*** DATA TO USE Section Begins ***
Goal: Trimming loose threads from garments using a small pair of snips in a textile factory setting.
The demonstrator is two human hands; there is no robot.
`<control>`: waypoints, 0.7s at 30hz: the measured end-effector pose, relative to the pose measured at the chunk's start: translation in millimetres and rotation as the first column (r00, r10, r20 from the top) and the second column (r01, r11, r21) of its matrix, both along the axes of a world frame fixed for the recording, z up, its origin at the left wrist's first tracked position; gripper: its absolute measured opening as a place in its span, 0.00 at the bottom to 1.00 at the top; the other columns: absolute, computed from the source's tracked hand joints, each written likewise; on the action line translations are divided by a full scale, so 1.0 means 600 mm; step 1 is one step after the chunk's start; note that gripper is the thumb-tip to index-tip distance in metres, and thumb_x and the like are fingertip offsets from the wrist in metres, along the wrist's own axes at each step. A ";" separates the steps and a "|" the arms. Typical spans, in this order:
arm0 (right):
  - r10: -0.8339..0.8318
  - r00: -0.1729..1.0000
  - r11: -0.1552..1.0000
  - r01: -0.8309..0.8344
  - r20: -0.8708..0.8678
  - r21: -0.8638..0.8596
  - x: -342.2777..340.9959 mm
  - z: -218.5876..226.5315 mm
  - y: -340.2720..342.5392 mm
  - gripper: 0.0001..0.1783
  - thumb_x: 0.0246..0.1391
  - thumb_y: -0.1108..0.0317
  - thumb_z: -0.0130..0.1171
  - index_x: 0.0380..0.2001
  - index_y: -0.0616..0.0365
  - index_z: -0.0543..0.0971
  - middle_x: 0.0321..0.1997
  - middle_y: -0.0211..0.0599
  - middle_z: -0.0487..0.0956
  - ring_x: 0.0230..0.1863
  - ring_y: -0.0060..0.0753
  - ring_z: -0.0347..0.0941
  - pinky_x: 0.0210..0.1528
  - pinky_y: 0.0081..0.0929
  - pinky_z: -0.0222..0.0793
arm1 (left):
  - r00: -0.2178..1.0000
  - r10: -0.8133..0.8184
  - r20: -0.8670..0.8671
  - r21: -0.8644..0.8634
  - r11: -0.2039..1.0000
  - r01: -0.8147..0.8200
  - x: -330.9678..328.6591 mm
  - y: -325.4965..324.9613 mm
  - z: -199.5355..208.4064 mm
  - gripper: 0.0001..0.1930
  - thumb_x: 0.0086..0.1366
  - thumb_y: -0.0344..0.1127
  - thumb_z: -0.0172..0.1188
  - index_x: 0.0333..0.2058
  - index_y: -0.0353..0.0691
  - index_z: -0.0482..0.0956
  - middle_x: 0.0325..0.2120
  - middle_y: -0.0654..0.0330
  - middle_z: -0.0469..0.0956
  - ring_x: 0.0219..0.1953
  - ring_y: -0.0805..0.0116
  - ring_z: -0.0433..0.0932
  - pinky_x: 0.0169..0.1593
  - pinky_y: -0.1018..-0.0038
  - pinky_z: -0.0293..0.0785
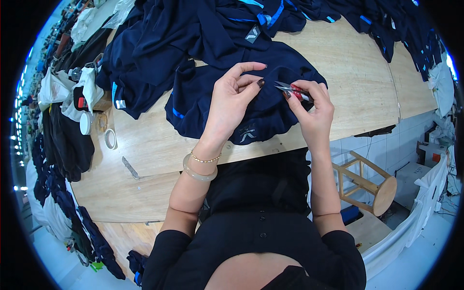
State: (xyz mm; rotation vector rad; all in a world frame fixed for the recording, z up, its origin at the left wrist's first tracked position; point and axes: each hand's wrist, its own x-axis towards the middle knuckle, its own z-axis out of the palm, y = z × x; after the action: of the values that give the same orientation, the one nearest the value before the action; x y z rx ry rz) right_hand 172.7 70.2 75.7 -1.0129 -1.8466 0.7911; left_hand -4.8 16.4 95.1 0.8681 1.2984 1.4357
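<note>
A navy blue garment (193, 96) lies bunched on the wooden table in front of me, with a pale print at its near edge. Over it, my left hand (234, 94) has thumb and middle finger meeting in a pinch, while the index finger stretches out apart. Whatever the pinch holds, if anything, is too small to make out. My right hand (314, 106) grips small thread snips (286, 87) with red handles. Their pointed blades face left toward my left fingertips, a short gap away, above the cloth.
More navy garments (150, 48) with light blue trim heap along the far side. At left on the table (145, 193) sit a tape roll (110, 139), a white round lid (86, 123) and a grey flat strip (129, 167). A wooden stool (384, 195) lies tipped at right.
</note>
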 end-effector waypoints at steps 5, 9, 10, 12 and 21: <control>0.023 0.999 0.998 -0.025 0.033 0.061 -0.011 0.004 0.001 0.09 0.47 0.71 0.69 0.33 0.60 0.81 0.29 0.31 0.79 0.33 0.30 0.67 0.35 0.26 0.65 | 1.000 -0.011 -0.014 -0.004 1.000 0.011 -0.003 -0.001 -0.003 0.15 0.65 0.21 0.56 0.51 0.33 0.77 0.35 0.60 0.83 0.33 0.86 0.74 0.37 0.90 0.68; 0.027 1.000 0.999 -0.027 0.009 0.029 -0.010 0.001 0.005 0.09 0.47 0.71 0.69 0.32 0.60 0.81 0.28 0.31 0.78 0.32 0.29 0.66 0.34 0.26 0.65 | 1.000 -0.023 -0.017 -0.012 1.000 0.023 -0.003 0.001 -0.005 0.15 0.65 0.22 0.56 0.51 0.33 0.77 0.35 0.60 0.83 0.33 0.87 0.74 0.36 0.90 0.67; 0.024 1.000 0.999 -0.024 0.009 0.032 -0.008 -0.001 0.007 0.09 0.47 0.71 0.69 0.32 0.60 0.81 0.28 0.31 0.78 0.32 0.30 0.66 0.34 0.26 0.65 | 1.000 -0.024 -0.017 -0.012 1.000 0.024 -0.002 0.002 -0.005 0.15 0.65 0.22 0.56 0.51 0.33 0.77 0.35 0.60 0.83 0.33 0.87 0.74 0.36 0.90 0.67; 0.021 1.000 0.999 -0.022 0.009 0.034 -0.004 -0.004 0.009 0.10 0.46 0.71 0.69 0.33 0.60 0.81 0.28 0.30 0.78 0.32 0.30 0.66 0.35 0.26 0.65 | 1.000 -0.011 -0.003 -0.009 1.000 0.011 -0.002 0.002 -0.004 0.15 0.66 0.22 0.57 0.51 0.34 0.78 0.35 0.60 0.83 0.32 0.87 0.74 0.35 0.90 0.66; -0.035 0.989 0.967 -0.002 0.143 0.253 -0.007 0.001 0.010 0.12 0.42 0.69 0.70 0.33 0.55 0.81 0.28 0.28 0.76 0.32 0.33 0.66 0.37 0.30 0.60 | 0.999 -0.001 -0.035 -0.011 1.000 0.000 0.000 0.005 -0.010 0.14 0.65 0.21 0.57 0.50 0.33 0.78 0.34 0.60 0.83 0.33 0.86 0.74 0.36 0.89 0.67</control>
State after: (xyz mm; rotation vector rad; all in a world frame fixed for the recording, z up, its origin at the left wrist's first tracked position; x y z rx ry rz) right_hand 168.5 76.4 76.6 -0.9405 -2.0023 0.4650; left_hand -4.9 19.1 89.1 0.8902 1.3311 1.4174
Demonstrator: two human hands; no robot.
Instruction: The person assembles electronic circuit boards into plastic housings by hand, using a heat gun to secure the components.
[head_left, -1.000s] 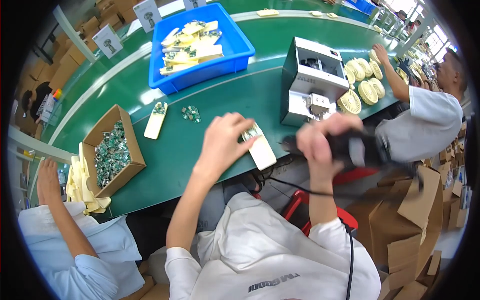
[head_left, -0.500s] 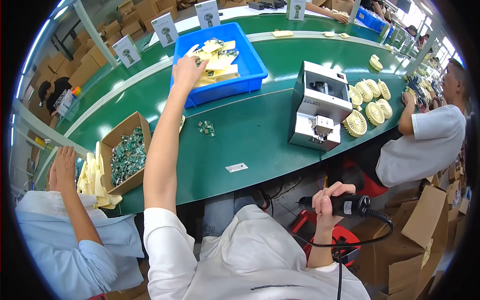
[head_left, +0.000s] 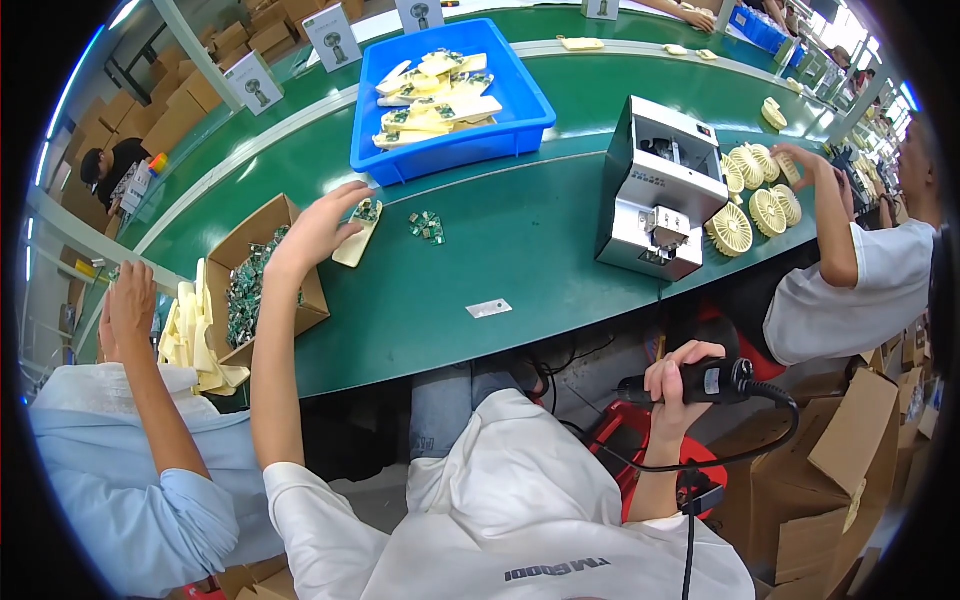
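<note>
My left hand (head_left: 318, 232) is open over the green table, its fingers spread beside a cream plastic casing (head_left: 353, 247) with a small green circuit board at one end. Whether a fingertip touches it I cannot tell. In my right hand (head_left: 680, 378) is a black corded electric screwdriver (head_left: 712, 382), held off the table's near edge with its tip to the left. A blue plastic bin (head_left: 540, 112) holds several cream casings (head_left: 440, 112) with boards. Close to the loose casing lies a small cluster of green circuit boards (head_left: 427, 227).
Left of my forearm stands a cardboard box of circuit boards (head_left: 245, 300), with stacked cream casings (head_left: 190, 335) beside it. A silver-black machine (head_left: 665, 190) stands on the right near round cream grilles (head_left: 768, 212). Co-workers sit on both sides. A small plate (head_left: 489, 309) lies near the edge.
My left hand has left the blue bin and come back toward me, to the loose casing. The right hand keeps the screwdriver. The right co-worker's hand has reached to the grilles.
</note>
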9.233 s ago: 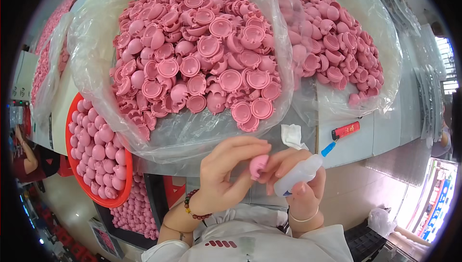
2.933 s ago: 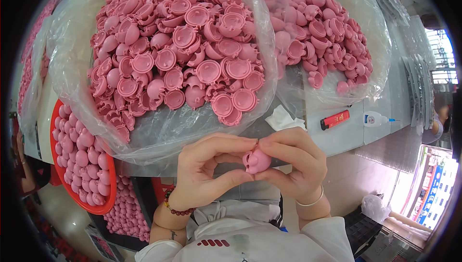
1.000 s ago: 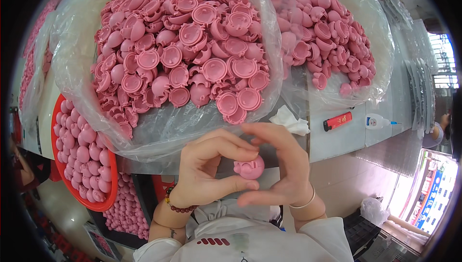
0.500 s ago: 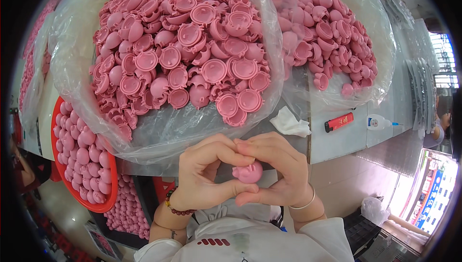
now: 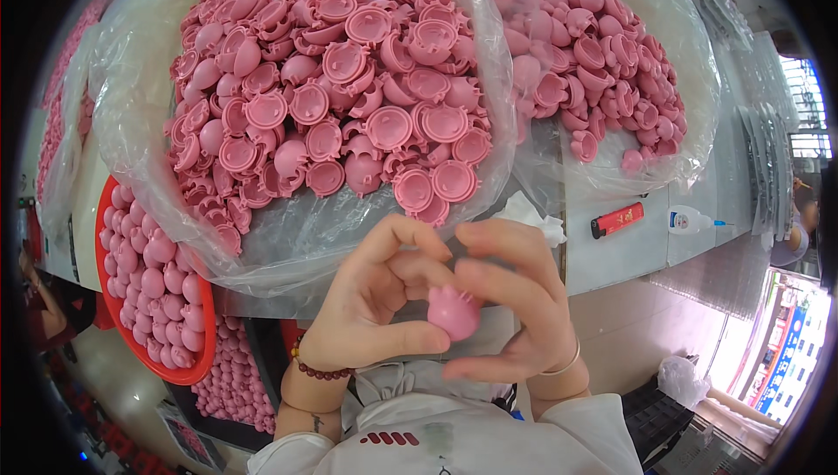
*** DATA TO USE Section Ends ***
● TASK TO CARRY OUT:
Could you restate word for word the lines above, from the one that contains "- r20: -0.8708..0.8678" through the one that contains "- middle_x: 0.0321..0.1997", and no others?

● SOLVED EXERCISE:
  - r20: -0.8708..0.8678
  - r21: -0.8638..0.8596
  - x: -342.2777..340.9959 mm
  - z: -218.5876..226.5315 mm
  - y: -340.2720..342.5392 mm
  - gripper: 0.0001..0.1783
  - thumb_x: 0.0246..0.1391
  - thumb_y: -0.1108..0.0317
  - thumb_z: -0.0130..0.1171
  - index_x: 0.0380..0.2001
  - index_y: -0.0616..0.0365
  - index_z: -0.0543..0.0971
  - middle_x: 0.0321..0.1997

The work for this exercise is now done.